Task statement:
In the following material, identify every line holding the string "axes" and return it.

--- Input data Enclosed Below ---

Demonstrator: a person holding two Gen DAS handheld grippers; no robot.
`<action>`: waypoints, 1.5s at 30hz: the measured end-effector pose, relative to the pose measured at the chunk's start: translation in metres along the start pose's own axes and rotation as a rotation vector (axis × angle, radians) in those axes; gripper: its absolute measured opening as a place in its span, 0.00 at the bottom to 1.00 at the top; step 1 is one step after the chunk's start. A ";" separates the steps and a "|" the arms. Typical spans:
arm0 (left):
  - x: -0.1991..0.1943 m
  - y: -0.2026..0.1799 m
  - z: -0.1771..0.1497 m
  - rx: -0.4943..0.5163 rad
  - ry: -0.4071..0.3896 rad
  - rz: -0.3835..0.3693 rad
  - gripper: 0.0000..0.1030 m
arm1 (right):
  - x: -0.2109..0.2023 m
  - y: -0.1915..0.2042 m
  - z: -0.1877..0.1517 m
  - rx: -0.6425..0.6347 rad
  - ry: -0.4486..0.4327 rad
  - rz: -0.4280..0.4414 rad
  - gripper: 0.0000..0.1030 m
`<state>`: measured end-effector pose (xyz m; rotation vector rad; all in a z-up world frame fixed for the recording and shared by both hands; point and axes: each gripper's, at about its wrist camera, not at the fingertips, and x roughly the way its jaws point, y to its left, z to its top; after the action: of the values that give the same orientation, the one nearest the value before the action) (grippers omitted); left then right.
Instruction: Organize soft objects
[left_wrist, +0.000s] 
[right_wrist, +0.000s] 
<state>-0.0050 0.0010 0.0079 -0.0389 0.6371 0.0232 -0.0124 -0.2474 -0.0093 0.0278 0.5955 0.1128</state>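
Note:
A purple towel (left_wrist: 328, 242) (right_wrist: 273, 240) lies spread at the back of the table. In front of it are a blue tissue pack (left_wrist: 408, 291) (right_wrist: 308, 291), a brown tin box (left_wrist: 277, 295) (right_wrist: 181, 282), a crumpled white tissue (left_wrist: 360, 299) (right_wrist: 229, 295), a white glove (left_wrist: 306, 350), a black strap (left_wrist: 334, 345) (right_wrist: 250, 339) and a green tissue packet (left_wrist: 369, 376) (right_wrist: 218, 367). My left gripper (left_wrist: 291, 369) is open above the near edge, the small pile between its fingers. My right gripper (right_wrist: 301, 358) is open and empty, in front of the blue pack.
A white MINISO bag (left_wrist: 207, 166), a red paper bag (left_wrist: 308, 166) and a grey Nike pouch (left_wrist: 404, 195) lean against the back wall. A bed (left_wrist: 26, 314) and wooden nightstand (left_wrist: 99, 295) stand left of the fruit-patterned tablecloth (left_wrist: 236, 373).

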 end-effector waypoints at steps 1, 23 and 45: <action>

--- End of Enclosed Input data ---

Exercise answer:
`<action>`: waypoints, 1.5s at 30hz: the measured end-effector pose, relative to the pose measured at the chunk's start: translation in metres along the start pose's own axes and rotation as a rotation vector (axis × angle, radians) in those axes; gripper: its absolute measured opening as a place in its span, 0.00 at the bottom to 1.00 at the top; step 1 is one step after the chunk's start. A ";" separates the steps and a "|" the arms. Typical spans:
`<state>`: measured end-effector pose (xyz m; rotation vector rad; all in a z-up world frame fixed for the recording and shared by both hands; point and axes: each gripper's, at about its wrist camera, not at the fingertips, and x roughly the way its jaws point, y to its left, z to its top; after the action: of the values that give the same orientation, the one nearest the value before the action) (grippers omitted); left then right.

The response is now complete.